▸ Task instructions
The required output is the lines from the one with "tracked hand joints" through the end of the data, repeated verbatim, with no pictures included.

▸ Data extract

:::

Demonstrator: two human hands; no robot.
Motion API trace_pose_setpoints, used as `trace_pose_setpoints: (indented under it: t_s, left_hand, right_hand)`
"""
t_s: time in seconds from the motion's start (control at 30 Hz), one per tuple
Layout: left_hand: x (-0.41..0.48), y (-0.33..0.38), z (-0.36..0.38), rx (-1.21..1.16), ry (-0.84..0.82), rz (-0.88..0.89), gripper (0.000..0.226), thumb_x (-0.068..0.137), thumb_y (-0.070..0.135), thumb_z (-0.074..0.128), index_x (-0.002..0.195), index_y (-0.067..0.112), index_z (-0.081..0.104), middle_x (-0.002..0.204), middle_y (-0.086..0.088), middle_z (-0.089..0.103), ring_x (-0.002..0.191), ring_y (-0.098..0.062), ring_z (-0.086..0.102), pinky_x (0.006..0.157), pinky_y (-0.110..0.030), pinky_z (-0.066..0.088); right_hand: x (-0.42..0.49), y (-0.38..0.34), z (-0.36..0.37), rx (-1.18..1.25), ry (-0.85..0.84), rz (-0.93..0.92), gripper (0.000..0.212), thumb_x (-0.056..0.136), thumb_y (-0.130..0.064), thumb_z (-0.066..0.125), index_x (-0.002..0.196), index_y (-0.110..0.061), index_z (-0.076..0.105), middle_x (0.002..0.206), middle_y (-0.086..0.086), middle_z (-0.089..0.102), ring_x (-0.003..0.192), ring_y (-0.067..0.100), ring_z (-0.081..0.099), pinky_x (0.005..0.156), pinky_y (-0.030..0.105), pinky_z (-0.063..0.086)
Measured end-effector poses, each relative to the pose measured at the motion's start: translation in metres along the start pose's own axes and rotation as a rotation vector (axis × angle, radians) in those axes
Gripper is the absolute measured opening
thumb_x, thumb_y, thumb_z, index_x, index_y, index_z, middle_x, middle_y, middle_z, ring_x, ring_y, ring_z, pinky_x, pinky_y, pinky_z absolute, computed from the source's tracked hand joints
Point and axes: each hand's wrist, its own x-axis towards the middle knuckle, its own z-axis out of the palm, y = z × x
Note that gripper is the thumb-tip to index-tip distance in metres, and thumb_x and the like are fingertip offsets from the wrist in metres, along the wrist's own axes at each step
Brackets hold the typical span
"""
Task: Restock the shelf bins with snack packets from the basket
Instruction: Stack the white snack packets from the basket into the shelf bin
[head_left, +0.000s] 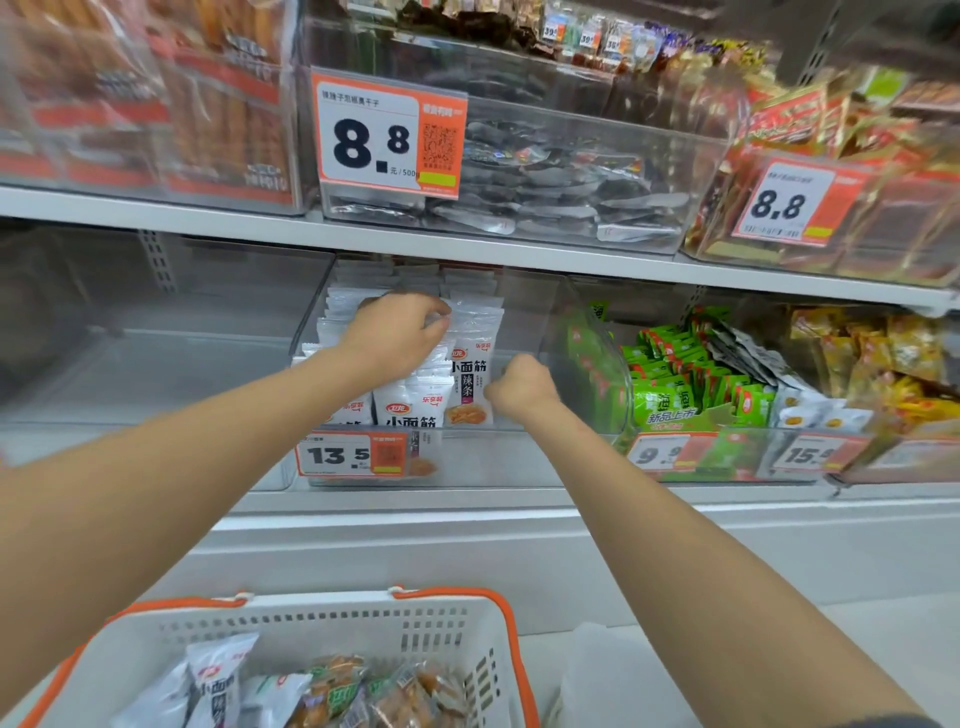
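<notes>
Beside green packets (675, 374), left hand (400, 338) grips white packets (470, 364); right hand (522, 387) curled, hold unclear.

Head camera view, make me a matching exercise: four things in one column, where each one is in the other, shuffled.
1 left hand
2 silver packets
3 green packets
4 basket

A bottom of view, nearest the camera
B gripping white packets, lower shelf
C on the upper shelf
D lower shelf, right of the white packets

Pairs: 1-B, 2-C, 3-D, 4-A
</notes>
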Motion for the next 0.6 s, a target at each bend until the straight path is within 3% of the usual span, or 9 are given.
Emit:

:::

▸ Reply
thumb_x, thumb_y, thumb_z, index_x, index_y, index_z, middle_x, middle_y, middle_z, ring_x, ring_y, ring_z, pinky_x, pinky_y, pinky_z absolute, computed from the source's tracked hand joints
Point and axes: each hand's wrist, its own x-axis towards the middle knuckle, its own z-axis out of the palm, y = z × x
Note that gripper is the thumb-tip to index-tip distance in metres, and thumb_x and the like are fingertip offsets from the wrist in metres, along the wrist's own axes at each step
Brackets hold the typical span
"""
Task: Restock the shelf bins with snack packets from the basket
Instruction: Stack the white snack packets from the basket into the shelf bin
[head_left, +0.000s] 
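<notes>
Beside green packets (675, 374), left hand (400, 338) grips white packets (470, 364); right hand (522, 387) curled, hold unclear.

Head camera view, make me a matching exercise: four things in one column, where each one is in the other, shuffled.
1 left hand
2 silver packets
3 green packets
4 basket

A bottom of view, nearest the camera
B gripping white packets, lower shelf
C on the upper shelf
D lower shelf, right of the white packets

Pairs: 1-B, 2-C, 3-D, 4-A
</notes>
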Motion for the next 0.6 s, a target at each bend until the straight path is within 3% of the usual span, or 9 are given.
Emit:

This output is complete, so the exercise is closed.